Dataset excerpts:
★ ★ ★ ★
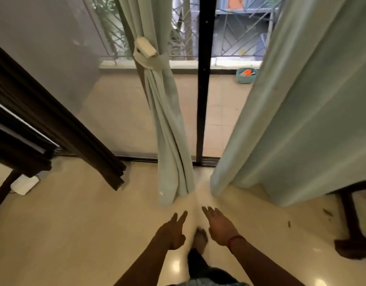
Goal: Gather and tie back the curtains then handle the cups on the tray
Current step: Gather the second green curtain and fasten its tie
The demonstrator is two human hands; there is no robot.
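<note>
The left pale green curtain [167,124] hangs gathered into a narrow bundle, bound near its top by a cream tie-back [150,58]. On the right, the second pale green curtain [301,124] hangs loose and wide down to the floor. My left hand [173,230] and my right hand [219,226] are stretched out low over the floor with fingers straight, holding nothing, a short way below both curtain hems. A red thread circles my right wrist. No tray or cups are in view.
A black door frame post [204,79] stands between the curtains, with a balcony and a teal basin [246,75] beyond the glass. Dark wooden furniture [54,129] juts in at left, a dark table leg [351,223] at right. A white box [24,184] lies on the floor.
</note>
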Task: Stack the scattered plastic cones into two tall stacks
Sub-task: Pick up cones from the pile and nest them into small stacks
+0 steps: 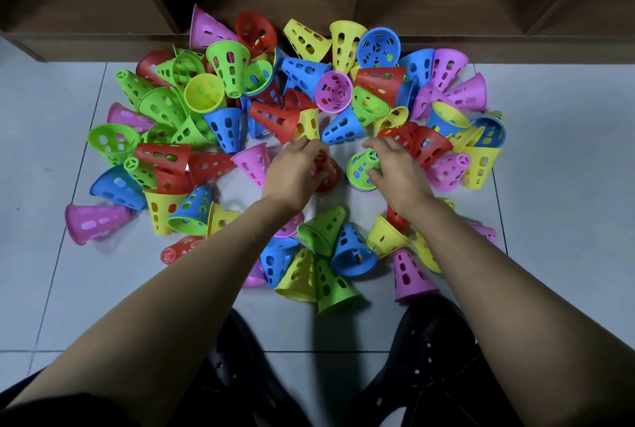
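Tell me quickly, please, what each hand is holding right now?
Left hand: closed around a red cone.
Right hand: closed around a green cone.

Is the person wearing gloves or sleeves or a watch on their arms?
No. The left hand and right hand wear no gloves, rings or watch. The left forearm and right forearm are uncovered too; no sleeve shows in the picture.

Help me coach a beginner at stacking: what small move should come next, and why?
Probably settle both cones upright on the floor as stack bases: the left hand grips a red cone, the right hand a green cone, side by side but apart, with loose cones scattered all round.
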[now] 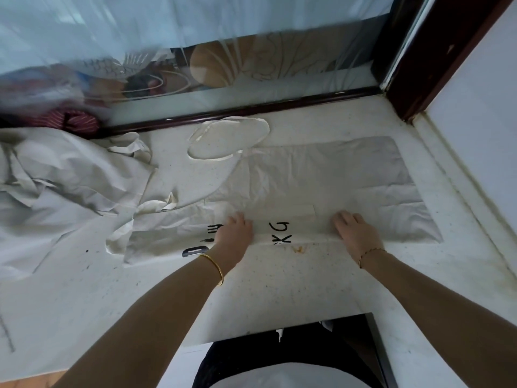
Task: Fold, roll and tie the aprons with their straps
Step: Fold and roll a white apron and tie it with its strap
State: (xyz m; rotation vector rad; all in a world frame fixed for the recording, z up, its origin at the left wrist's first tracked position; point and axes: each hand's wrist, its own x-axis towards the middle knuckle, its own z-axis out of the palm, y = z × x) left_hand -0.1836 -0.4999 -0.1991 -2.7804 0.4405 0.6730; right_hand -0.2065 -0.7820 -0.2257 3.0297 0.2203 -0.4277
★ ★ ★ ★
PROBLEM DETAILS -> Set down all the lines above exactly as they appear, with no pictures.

SOLUTION ->
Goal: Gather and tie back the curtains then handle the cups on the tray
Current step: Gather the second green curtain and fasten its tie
The demonstrator is two human hands; there is no robot.
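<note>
The left pale green curtain [167,124] hangs gathered into a narrow bundle, bound near its top by a cream tie-back [150,58]. On the right, the second pale green curtain [301,124] hangs loose and wide down to the floor. My left hand [173,230] and my right hand [219,226] are stretched out low over the floor with fingers straight, holding nothing, a short way below both curtain hems. A red thread circles my right wrist. No tray or cups are in view.
A black door frame post [204,79] stands between the curtains, with a balcony and a teal basin [246,75] beyond the glass. Dark wooden furniture [54,129] juts in at left, a dark table leg [351,223] at right. A white box [24,184] lies on the floor.
</note>
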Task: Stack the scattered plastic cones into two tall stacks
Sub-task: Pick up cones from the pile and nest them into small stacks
+0 steps: 
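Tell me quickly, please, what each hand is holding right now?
Left hand: closed around a red cone.
Right hand: closed around a green cone.

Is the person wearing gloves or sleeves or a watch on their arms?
No. The left hand and right hand wear no gloves, rings or watch. The left forearm and right forearm are uncovered too; no sleeve shows in the picture.

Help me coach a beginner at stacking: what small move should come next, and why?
Probably settle both cones upright on the floor as stack bases: the left hand grips a red cone, the right hand a green cone, side by side but apart, with loose cones scattered all round.
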[now] 
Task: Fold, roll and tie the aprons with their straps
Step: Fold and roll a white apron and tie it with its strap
State: (xyz m; rotation vector rad; all in a world frame fixed for the recording, z up, its origin at the left wrist's first tracked position; point and axes: each hand's wrist, its own x-axis towards the middle knuckle, its own z-axis out of the palm, y = z × x) left_hand -0.1836 -0.4999 -0.1991 -2.7804 0.4405 0.6730; right_hand -0.2065 -0.7820 -0.2257 3.0297 0.2203 -0.4277

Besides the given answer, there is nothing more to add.